| EXERCISE DESCRIPTION |
Repeat only the lines running from the beginning of the material through the line that contains "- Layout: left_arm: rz".

| INFORMATION SUPPLIED |
━━━━━━━━━━━━━━━━━━━━
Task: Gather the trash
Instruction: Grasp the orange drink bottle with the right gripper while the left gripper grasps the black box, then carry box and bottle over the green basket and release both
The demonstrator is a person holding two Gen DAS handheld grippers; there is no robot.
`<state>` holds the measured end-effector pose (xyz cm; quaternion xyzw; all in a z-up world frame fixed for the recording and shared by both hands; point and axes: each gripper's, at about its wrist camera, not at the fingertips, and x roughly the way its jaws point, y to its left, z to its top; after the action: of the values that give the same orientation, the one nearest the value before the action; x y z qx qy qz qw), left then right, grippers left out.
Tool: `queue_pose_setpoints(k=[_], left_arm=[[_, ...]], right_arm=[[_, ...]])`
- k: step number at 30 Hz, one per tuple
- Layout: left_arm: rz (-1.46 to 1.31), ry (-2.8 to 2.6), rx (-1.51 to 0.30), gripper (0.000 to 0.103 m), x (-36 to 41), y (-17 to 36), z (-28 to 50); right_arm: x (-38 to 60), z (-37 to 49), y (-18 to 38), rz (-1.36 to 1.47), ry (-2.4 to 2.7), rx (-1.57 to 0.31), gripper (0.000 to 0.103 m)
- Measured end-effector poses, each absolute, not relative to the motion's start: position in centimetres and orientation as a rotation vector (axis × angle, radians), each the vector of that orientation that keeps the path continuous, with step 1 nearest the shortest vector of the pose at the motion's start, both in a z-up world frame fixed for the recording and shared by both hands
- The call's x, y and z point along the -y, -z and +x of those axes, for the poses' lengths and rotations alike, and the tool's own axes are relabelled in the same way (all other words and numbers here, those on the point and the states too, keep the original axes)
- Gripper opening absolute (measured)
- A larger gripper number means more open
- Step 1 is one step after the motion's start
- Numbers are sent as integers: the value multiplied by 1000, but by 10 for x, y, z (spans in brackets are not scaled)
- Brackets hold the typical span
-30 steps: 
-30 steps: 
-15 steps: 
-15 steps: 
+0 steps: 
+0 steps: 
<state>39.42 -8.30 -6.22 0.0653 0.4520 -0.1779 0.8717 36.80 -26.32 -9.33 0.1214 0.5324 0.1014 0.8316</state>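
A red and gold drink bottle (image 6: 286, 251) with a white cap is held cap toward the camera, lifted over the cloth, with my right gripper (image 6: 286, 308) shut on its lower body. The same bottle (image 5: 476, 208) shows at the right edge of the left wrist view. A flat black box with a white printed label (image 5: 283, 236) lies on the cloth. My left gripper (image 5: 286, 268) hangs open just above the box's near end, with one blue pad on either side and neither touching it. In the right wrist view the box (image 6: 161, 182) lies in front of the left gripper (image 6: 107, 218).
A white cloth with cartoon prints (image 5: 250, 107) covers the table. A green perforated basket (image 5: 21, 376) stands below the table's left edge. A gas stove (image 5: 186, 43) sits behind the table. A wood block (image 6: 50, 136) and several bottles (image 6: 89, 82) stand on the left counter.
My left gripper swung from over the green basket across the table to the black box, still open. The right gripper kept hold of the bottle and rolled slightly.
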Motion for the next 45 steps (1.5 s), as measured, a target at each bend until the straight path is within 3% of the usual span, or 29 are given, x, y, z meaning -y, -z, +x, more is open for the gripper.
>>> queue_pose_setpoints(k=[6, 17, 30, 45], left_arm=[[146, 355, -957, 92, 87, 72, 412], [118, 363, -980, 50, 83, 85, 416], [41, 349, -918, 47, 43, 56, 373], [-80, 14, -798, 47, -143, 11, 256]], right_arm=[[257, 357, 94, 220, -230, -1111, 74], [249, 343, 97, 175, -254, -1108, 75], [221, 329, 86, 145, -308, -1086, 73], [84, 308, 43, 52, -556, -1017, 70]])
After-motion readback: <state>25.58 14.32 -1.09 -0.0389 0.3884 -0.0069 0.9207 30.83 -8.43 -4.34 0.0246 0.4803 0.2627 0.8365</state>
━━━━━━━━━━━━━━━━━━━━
| EXERCISE OUTPUT |
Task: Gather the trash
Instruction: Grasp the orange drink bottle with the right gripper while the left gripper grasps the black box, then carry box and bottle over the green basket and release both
The demonstrator is a person holding two Gen DAS handheld grippers; there is no robot.
`<state>` holds the measured end-effector pose (xyz cm; quaternion xyzw; all in a z-up world frame fixed for the recording and shared by both hands; point and axes: each gripper's, at about its wrist camera, not at the fingertips, and x roughly the way its jaws point, y to its left, z to its top; after the action: of the values that give the same orientation, the one nearest the value before the action; x y z qx qy qz qw), left then right, grippers left out.
Tool: `queue_pose_setpoints(k=[_], left_arm=[[_, ...]], right_arm=[[_, ...]])`
- k: step number at 30 Hz, one per tuple
- Layout: left_arm: rz (-1.46 to 1.31), ry (-2.8 to 2.6), rx (-1.51 to 0.30), gripper (0.000 to 0.103 m), x (-36 to 41), y (-17 to 36), z (-28 to 50); right_arm: x (-38 to 60), z (-37 to 49), y (-18 to 38), rz (-1.36 to 1.47), ry (-2.4 to 2.7), rx (-1.57 to 0.31), gripper (0.000 to 0.103 m)

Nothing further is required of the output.